RECORDED DATA:
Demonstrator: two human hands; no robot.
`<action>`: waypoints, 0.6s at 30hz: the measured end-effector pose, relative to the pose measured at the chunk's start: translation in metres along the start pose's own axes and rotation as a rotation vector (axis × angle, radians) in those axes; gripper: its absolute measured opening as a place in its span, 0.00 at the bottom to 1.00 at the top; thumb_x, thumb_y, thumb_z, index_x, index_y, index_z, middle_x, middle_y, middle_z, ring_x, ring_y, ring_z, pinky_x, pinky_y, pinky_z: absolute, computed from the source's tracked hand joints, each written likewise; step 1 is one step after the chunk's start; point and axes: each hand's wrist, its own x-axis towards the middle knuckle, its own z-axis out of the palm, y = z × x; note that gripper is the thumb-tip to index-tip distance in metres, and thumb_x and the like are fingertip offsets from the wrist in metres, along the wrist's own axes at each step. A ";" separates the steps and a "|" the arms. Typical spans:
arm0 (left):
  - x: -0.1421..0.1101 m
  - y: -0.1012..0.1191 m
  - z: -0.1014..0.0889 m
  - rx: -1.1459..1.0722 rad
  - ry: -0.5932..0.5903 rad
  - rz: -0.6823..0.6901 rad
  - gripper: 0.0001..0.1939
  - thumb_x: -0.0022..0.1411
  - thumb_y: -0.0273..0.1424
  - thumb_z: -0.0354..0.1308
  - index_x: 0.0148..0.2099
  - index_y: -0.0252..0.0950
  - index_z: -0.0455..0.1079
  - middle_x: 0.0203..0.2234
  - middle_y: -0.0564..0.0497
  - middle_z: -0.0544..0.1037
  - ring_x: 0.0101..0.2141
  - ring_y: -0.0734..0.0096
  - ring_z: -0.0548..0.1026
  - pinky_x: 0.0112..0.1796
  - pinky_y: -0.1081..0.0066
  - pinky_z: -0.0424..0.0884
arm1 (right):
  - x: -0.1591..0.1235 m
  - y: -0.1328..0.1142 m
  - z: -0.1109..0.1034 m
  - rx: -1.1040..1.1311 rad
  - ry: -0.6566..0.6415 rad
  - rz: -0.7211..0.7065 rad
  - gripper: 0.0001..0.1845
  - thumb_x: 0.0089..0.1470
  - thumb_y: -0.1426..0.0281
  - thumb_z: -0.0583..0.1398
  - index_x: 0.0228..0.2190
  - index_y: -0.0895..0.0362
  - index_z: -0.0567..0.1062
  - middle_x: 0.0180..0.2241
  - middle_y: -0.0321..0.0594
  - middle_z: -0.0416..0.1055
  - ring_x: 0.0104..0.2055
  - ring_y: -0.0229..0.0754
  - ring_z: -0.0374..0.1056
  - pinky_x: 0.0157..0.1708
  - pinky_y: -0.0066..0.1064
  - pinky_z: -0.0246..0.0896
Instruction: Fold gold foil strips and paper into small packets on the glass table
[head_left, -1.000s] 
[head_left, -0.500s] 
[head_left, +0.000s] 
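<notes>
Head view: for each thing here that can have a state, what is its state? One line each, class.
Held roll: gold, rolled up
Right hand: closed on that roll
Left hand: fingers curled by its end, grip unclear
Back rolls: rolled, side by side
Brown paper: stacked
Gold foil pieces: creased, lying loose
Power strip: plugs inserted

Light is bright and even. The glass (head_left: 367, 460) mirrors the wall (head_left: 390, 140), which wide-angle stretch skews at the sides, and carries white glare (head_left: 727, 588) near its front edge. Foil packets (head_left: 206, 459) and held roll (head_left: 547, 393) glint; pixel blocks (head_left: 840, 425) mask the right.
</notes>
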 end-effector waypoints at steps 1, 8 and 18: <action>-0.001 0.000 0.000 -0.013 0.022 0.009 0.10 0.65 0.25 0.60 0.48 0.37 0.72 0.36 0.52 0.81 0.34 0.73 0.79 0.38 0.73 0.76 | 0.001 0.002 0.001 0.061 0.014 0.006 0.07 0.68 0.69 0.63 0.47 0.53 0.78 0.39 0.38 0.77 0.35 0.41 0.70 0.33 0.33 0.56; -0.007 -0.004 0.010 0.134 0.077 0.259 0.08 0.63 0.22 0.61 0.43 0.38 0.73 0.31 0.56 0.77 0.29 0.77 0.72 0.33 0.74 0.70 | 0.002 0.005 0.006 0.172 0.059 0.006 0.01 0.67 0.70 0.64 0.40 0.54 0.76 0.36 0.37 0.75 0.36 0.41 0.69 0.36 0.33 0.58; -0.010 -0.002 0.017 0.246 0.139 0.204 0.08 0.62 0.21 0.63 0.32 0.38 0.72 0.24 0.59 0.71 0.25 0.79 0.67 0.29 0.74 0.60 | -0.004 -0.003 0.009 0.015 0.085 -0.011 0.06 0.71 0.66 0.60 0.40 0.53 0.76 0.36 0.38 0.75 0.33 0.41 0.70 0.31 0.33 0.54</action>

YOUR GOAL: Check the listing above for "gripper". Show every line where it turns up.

EXERCISE OUTPUT:
`<action>`: waypoints, 0.6s at 30hz: the measured end-effector pose, relative to the pose measured at the chunk's start: translation in metres along the start pose's own axes and rotation as a rotation vector (axis × angle, radians) in those axes; gripper: its absolute measured opening as a place in its span, 0.00 at the bottom to 1.00 at the top; thumb_x, thumb_y, thumb_z, index_x, index_y, index_z, middle_x, middle_y, middle_z, ring_x, ring_y, ring_z, pinky_x, pinky_y, pinky_z: absolute, computed from the source's tracked hand joints, each written likewise; step 1 is one step after the chunk's start; point and axes: each hand's wrist, its own x-axis towards the middle knuckle, its own z-axis out of the palm, y = z × x; note that gripper is the thumb-tip to index-tip distance in metres, and thumb_x and the like are fingertip offsets from the wrist in metres, along the wrist's own axes at each step. A ";" separates the steps and a "|" the arms. Typical spans:
  - gripper: 0.0001..0.1939
  - gripper: 0.0001..0.1845

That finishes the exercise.